The Saga Of Star Wars Galaxies Recounted
Thanks to GameSpy for its three-part article discussing the 'long and storied history' of PC-based MMO Star Wars Galaxies, noting: "Regarded as one of the most ambitious MMOGs ever launched and greeted with hype spawned from decades of movies, no other game has had a more difficult road than Galaxies." The piece goes on to argue: "The most conservative estimates of Galaxies' stable player base estimates approximately 100,000 active players", although Sony Online's chief creative officer Raph Koster disagrees with that figure on Waterthread.org, countering: "GameSpy is way off. We get more uniques in a day than that, much less subscribers." The article concludes: "Star Wars: Galaxies attracted many, many people to MMOGs who had never tried one before. Many were put off by the initial lack of content. Despite the oft-stated fantasy of 'living in the Star Wars galaxy,' what many players truly want is to have a Star Wars adventure." Update: 03/16 16:49 GMT by S : John Smedley, President of Sony Online Entertainment, has mailed us with official comment: "Star Wars Galaxies has much more than double the number of subscribers quoted on GameSpy. For the record, the title is doing very, very well and is the second largest MMO in the North American market."

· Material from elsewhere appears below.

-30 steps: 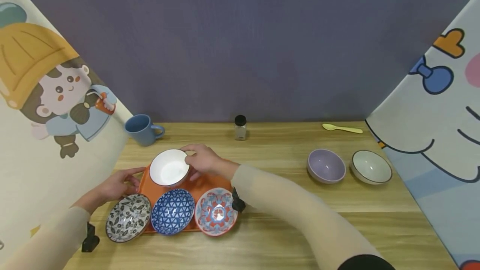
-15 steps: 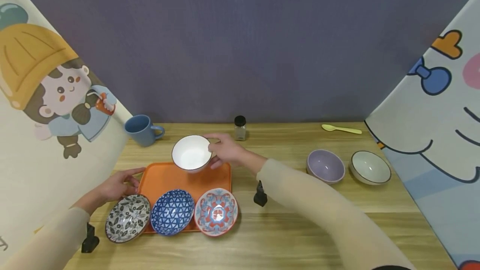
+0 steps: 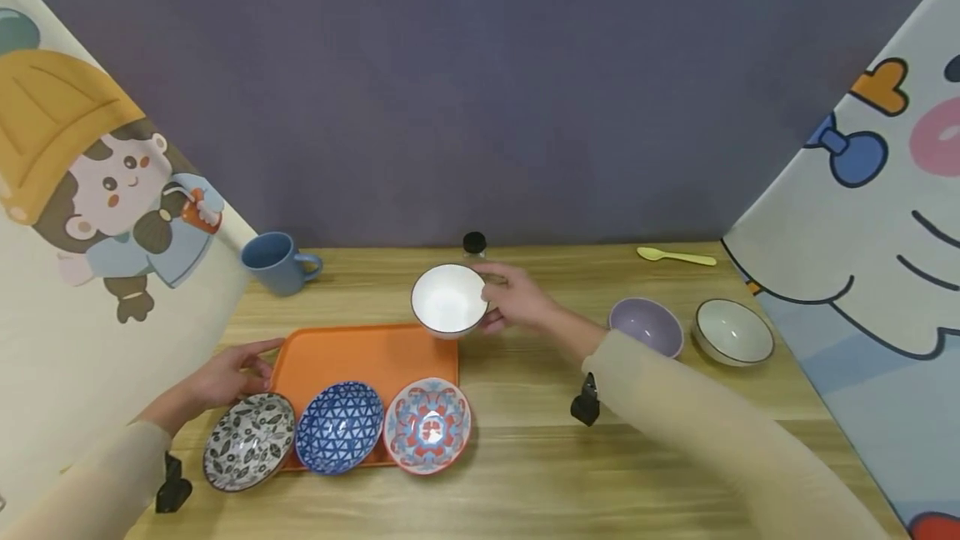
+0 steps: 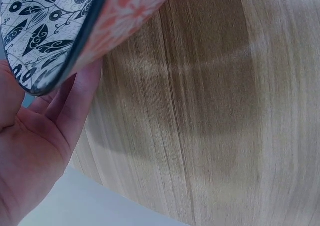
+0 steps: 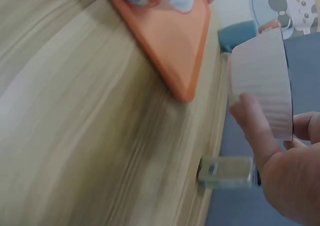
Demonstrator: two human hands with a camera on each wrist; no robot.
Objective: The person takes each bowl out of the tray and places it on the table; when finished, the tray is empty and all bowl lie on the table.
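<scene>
The left hand (image 3: 225, 375) is resting beside the orange tray (image 3: 345, 357), its grip loosely spread, the index finger reaching the tray's left edge. The leaf-patterned bowl (image 3: 249, 442) is sitting just in front of that hand, and the blue mug (image 3: 272, 265) is standing farther back on the wooden surface (image 3: 525, 473). The blue bowl (image 3: 340, 427), then the red-flowered bowl (image 3: 427, 426), are sitting along the tray's near edge. The white bowl (image 3: 450, 300) is hanging off the surface by the tray's far right corner, partly hiding the black-capped jar (image 5: 227, 172), whose small mark is showing too blurred to read. The right hand (image 3: 517, 298) is holding this bowl, its grip pinching the right rim. Farther right, the purple bowl (image 3: 647, 325), yellow spoon (image 3: 675, 256) and pale bowl (image 3: 733, 332) are lying apart.
</scene>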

has there ever been a game that's criticised by so many people, most of whom continue to play it?
I guess, thinking about some of the fan responses to Episodes I and II, there's something about Star Wars that shuts off peoples' criticial faculties.
I recently picked Galaxies back up. ( I beta tested it and played the first month. ) I did so at the behest of one of my customers, who told me "It's much better... It's finally where it should have been when it was released." After being back for about a week, I must agree. It's actually fun to play now, bugs are rarer and non-threatening... everything just seems more polished.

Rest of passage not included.